How patients describe their diagnosis compared to clinical documentation
journal contribution
posted on 2025-01-24, 04:35authored byK Gleason, MR Dahm
Abstract
Objectives
To explore how patients describe their diagnoses following Emergency Department (ED) discharge, and how this compares to electronic medical record (EMR) documentation.
Methods
We conducted a cohort study of patients discharged from three EDs. Patients completed questionnaires regarding their understanding of their diagnosis. Inclusion criteria: adult ED patients aged 18 and older seen within the last seven days.
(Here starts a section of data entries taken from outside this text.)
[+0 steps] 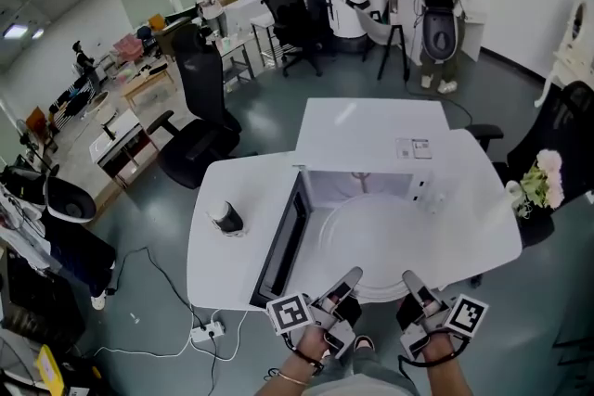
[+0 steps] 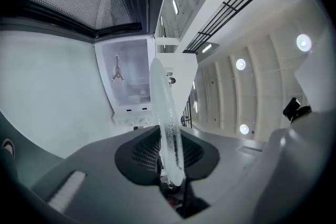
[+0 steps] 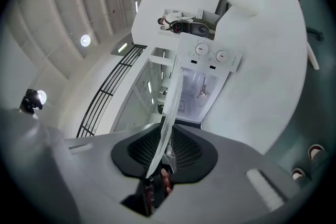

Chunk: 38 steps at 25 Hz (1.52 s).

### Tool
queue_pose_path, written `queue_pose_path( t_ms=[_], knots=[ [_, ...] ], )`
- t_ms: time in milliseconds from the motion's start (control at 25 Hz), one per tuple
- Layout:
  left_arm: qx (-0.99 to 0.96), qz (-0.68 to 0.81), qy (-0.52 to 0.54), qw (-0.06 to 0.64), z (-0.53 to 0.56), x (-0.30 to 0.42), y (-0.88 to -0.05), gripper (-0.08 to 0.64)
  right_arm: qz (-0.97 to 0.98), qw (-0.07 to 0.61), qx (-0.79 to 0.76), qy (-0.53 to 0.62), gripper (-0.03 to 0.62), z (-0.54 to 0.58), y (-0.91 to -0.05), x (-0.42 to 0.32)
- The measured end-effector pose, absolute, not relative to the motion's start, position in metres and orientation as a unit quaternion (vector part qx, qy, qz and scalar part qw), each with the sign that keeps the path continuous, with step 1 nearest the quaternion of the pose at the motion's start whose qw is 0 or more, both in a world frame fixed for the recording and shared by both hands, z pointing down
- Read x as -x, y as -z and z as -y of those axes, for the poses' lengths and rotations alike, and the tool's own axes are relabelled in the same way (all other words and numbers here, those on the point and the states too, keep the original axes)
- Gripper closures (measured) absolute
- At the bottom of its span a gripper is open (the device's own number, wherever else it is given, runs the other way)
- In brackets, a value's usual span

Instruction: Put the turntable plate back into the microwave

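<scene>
The clear glass turntable plate (image 1: pixel 379 241) hangs level in front of the open white microwave (image 1: pixel 371 136), its far part at the cavity mouth. My left gripper (image 1: pixel 349 281) is shut on the plate's near left rim, my right gripper (image 1: pixel 409 281) on its near right rim. In the left gripper view the plate (image 2: pixel 164 113) stands edge-on, pinched between the jaws of the left gripper (image 2: pixel 171 176). Behind it is the cavity with its three-armed roller ring (image 2: pixel 117 70). In the right gripper view the plate (image 3: pixel 170 107) is likewise clamped by the right gripper (image 3: pixel 161 165), in front of the cavity (image 3: pixel 199 91).
The microwave door (image 1: pixel 283 241) stands swung open to the left. A dark-topped cup (image 1: pixel 225 218) sits on the white table (image 1: pixel 232 264) at the left, a vase of flowers (image 1: pixel 540 181) at the right edge. Two control knobs (image 3: pixel 210 53) are on the microwave's front. Office chairs and people are farther back.
</scene>
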<state>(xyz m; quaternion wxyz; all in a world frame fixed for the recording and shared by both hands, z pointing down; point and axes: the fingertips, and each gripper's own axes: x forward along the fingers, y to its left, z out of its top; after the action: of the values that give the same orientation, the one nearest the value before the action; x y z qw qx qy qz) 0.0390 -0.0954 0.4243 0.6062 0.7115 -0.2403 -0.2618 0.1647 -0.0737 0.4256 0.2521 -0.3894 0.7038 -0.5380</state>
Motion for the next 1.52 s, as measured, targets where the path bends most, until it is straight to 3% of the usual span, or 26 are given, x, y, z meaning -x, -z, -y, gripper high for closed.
queue_pose_path(
  t_ms=[840, 1520],
  knots=[
    [-0.71, 0.288, 0.24, 0.596, 0.134, -0.038, -0.504, 0.508, -0.705, 0.225, 0.36, 0.568, 0.523, 0.122, -0.499, -0.163],
    [-0.721, 0.285, 0.247, 0.581, 0.154, -0.039, -0.54, 0.503, -0.691, 0.256, 0.338, 0.586, 0.529, 0.143, -0.535, -0.161]
  ],
)
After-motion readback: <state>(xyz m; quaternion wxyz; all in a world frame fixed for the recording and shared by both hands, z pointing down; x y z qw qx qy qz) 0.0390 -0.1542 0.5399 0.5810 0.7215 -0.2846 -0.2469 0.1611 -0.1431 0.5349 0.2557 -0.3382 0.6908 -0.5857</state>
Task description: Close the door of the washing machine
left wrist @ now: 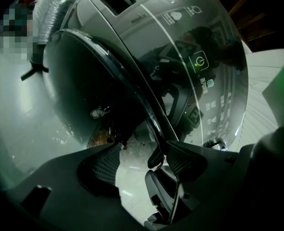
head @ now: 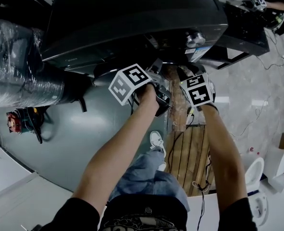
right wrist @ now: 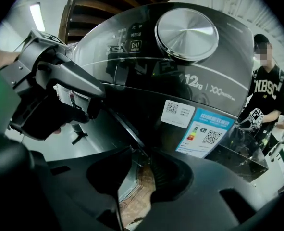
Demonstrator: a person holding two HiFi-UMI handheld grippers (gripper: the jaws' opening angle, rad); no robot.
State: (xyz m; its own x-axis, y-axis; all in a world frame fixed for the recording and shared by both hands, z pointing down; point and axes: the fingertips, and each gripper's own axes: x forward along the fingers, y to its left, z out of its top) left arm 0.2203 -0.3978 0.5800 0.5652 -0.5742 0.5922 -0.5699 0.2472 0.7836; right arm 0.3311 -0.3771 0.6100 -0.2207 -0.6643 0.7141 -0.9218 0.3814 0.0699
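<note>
The dark washing machine (head: 132, 18) fills the top of the head view. Its round glass door (left wrist: 79, 90) stands ajar, swung out from the front panel (left wrist: 214, 81). My left gripper (left wrist: 142, 160) is open at the door's lower rim (left wrist: 157, 146). The rim runs between the jaws close to the right pad, and floor shows beside the left pad. My right gripper (right wrist: 141, 170) is also open, with the door's thin edge (right wrist: 132, 134) reaching the gap at its tips. In the head view both grippers (head: 157, 67) (head: 187, 72) sit side by side under the machine's front.
A silver knob (right wrist: 186, 34) and stickers (right wrist: 203, 131) mark the front panel. A plastic-wrapped bundle (head: 17, 71) lies to the left, a wooden pallet (head: 190, 148) below the machine, white toilets (head: 257, 186) at the right. A person (right wrist: 269, 95) with another gripper stands behind.
</note>
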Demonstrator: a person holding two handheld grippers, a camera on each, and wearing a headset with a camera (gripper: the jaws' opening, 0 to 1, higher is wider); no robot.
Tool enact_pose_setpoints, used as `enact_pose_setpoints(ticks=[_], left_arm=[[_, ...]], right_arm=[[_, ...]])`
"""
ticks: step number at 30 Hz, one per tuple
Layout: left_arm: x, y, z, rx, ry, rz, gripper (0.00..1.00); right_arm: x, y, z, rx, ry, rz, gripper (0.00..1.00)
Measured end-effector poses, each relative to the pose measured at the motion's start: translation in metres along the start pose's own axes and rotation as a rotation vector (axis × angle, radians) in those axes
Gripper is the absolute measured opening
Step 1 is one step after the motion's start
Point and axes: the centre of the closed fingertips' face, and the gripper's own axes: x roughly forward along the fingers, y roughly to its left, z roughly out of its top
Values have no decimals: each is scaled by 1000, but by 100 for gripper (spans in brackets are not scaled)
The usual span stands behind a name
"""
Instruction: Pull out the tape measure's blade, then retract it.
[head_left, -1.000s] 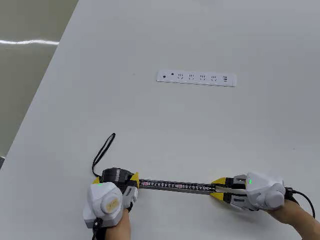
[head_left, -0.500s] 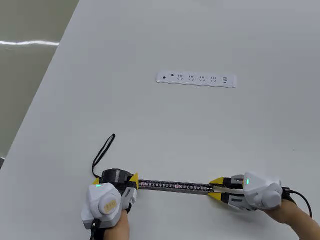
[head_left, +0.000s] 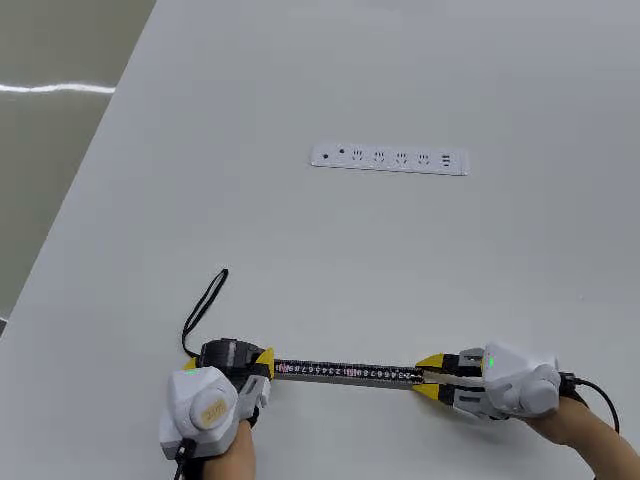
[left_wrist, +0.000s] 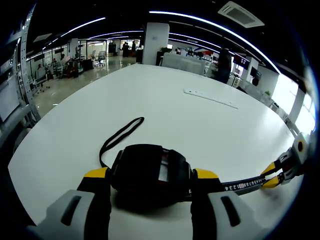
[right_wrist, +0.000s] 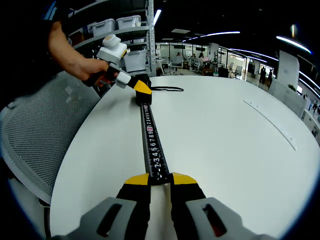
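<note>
Grip on tape measure by left tool, held level on table; right tool pinches blade end.

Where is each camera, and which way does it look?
Head view: on the head, looking down at the table, left gripper, right gripper and right hand.
Left gripper view: on the left gripper, facing across the table; its jaws clamp the tape measure.
Right gripper view: on the right gripper, facing along the blade toward the left hand.
Shared: both gripper views show the blade and power strip.
</note>
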Motion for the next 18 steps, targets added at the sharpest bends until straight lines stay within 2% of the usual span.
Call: enact_pose_setpoints(ticks=[18], left_arm=[[0, 1, 1, -9, 0, -21, 61]], right_arm=[[1, 1, 4, -11, 1, 3, 13]])
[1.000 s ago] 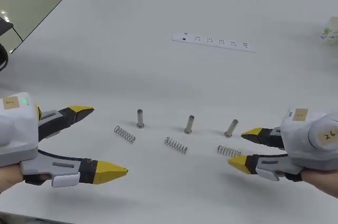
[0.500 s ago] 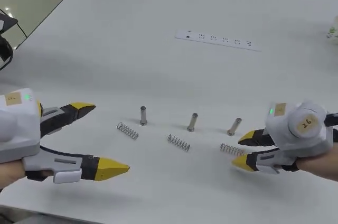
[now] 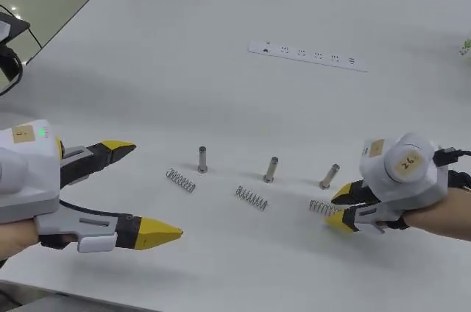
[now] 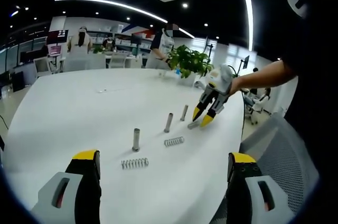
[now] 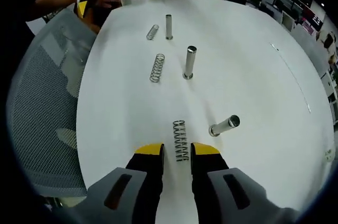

We independently compared patient-reported new diagnoses following discharge to EMR-documented diagnoses regarding diagnostic content (identical, insignificantly different, different, not enough detail) and the level of technical language in diagnostic description (technical, semi-technical, lay).
Results
The majority of participants (n=95 out of 137) reported receiving a diagnosis and stated the given diagnosis. Of those who reported their diagnosis, 66%, were females (n=62), the average age was 43 (SD 16), and a fourth (n=24) were Black and 66% (n=63) were white. The majority (84%) described either the same or an insignificantly different diagnosis. For 11% the patient-reported diagnosis differed from the one documented. More than half reported their diagnosis using semi-technical (34%) or technical language (26%), and over a third (40%) described their diagnosis in lay language.
Conclusions
Patient-reported diagnoses following ED discharge had moderate agreement with EMR-documented diagnoses. Findings suggest that patients might reproduce verbatim semi-technical or technical diagnoses they received from clinicians, but not fully understood what the diagnosis means for them.